From a purely "the company made a tidy profit" standpoint, I would have to
disagree with you. ;-)
While TRS-DOS wasn't
actively bad, it was highly clumsy, and did odd things for some speed
which tied it to specific hardware altogether too tightly,
IMHO, no more odd than most other platform-based OSs of the time...
Considering that it was originally designed for solely one rather specific
computer line, it's not surprising for it to be tied rather tightly to the
hardware.
such as
sticking the directory of a diskette in the middle tracks of the
diskette. That kind of kludge doesn't translate well to a move to hard
drives, and other large media.
Mid-drive directories/FATs/GATs a "kludge?" Ah, no... There are specific
(and very logical) reasons for that, and as long as you don't store files
larger than half of the available storage (else you'd have a guaranteed
fragmented file) what does it matter *where* you stick the directory info???
When you have a fairly full floppy, you're never more than 1/2 the disk
away from your directory info. If you put a directory structure in the
middle of a hard drive, that fact wouldn't change, would it?
Not to mention: Why doesn't *every* OS stick the system files on the *last*
tracks of the media? It would be much easier to re-sysgen said media
without worrying about the OS kernel getting too large for the preallocated
area of the disk/drive.
Today I use Linux...an offshoot of the Apple....
Ah... no. *Way* off on that one, Jim! 'Nuff said.
which is far superior to
Windows and their "pretend" DOS. But it wasn't back then.
Not for playing games... well... except Rogue. Rogue on the IBMs *sucked*.

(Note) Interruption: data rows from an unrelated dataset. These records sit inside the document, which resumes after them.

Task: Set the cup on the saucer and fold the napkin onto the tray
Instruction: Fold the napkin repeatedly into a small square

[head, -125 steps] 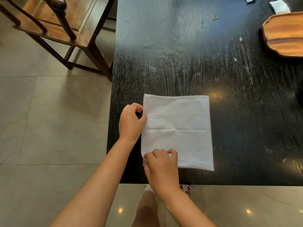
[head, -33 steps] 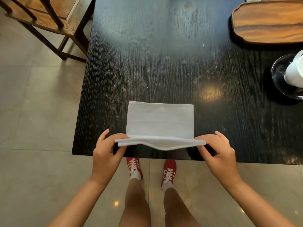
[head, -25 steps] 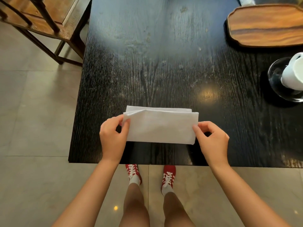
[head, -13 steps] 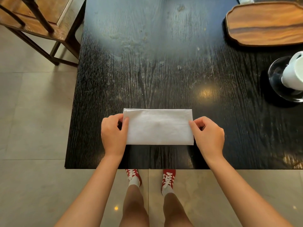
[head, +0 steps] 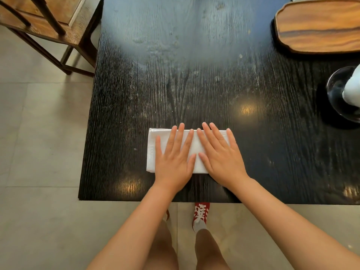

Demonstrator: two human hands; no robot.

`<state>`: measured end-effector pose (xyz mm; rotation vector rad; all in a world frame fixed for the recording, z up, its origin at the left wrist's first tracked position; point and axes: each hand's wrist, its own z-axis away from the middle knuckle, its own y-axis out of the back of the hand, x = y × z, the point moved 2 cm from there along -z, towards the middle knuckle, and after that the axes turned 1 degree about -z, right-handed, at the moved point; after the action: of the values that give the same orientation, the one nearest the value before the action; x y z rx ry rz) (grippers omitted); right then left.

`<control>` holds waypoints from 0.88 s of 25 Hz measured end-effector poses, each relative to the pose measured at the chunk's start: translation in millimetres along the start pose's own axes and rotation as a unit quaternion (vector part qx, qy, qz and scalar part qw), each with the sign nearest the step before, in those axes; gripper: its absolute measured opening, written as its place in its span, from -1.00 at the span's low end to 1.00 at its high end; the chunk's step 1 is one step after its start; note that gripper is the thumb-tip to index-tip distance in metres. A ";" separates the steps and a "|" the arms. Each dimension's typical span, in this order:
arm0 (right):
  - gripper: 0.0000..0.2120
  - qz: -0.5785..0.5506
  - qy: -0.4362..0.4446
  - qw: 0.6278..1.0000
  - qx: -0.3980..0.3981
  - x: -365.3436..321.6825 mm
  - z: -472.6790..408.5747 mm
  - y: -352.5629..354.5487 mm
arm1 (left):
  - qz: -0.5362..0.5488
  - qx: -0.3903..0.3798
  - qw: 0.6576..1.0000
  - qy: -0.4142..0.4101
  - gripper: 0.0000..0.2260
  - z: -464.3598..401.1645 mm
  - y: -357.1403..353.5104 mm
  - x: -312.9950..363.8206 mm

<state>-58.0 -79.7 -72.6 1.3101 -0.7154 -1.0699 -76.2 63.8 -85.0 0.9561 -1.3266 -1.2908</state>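
Observation:
A white napkin (head: 152,151), folded into a narrow rectangle, lies near the front edge of the black table (head: 194,75). My left hand (head: 175,158) and my right hand (head: 220,154) rest flat on it side by side, fingers spread, palms down, covering most of it. A wooden tray (head: 319,26) sits at the far right of the table. A white cup (head: 353,88) stands on a clear glass saucer (head: 337,94) at the right edge, partly cut off by the frame.
A wooden chair (head: 48,20) stands off the table's far left corner on the tiled floor (head: 39,133). The table's front edge runs just below my wrists, with my legs and a red shoe (head: 201,213) under it.
The napkin was folded in half toward the far side. My hands let go of its ends, moved onto its middle and now press it flat.

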 end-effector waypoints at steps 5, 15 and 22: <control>-0.38 0.050 0.087 0.994 -0.034 30.9 2.1 -3.3 | -0.052 0.005 0.999 0.001 -0.40 8.0 5.0 -43.4; -0.32 0.011 -0.046 0.999 -0.013 2.5 62.3 -4.7 | -0.067 -0.009 0.993 -0.099 -0.37 -21.4 16.9 -61.9; -0.42 -0.006 0.009 1.000 -0.012 -35.4 151.6 -24.8 | 0.001 -0.015 0.985 -0.170 -0.28 -30.6 3.8 2.6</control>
<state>-213.2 -106.5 -66.3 1.3036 -0.6801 -1.0730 -46.3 55.9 -83.4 0.7324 -1.5601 -1.5155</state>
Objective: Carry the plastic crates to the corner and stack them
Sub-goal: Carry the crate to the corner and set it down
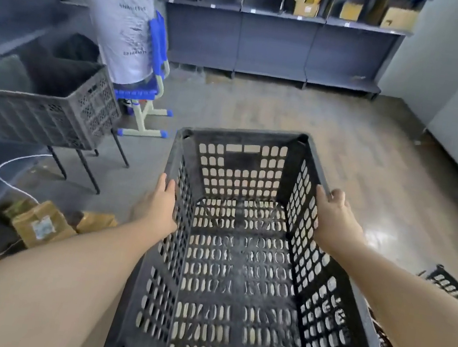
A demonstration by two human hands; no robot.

OS-9 and the CoCo rule for that! ;-)
What I found was that Mac
owners (more often hobbyists) tended to hide the fact when their
computer crashed,
So did MacOS! Did you ever try to troubleshoot an
"Error Number -61259" message???
[[ No, I don't remember the exact number - but it turned out to be a
dysfunctional Ethernet card - and after 5 techs telling me "That error
message is *impossible*"... I actually started _preferring_ BSoDs...
:-/ ]]
Ah well... bedtime.
See y'all tomorrow,
Roger "Merch" Merchberger
--
Roger "Merch" Merchberger | "Profile, don't speculate."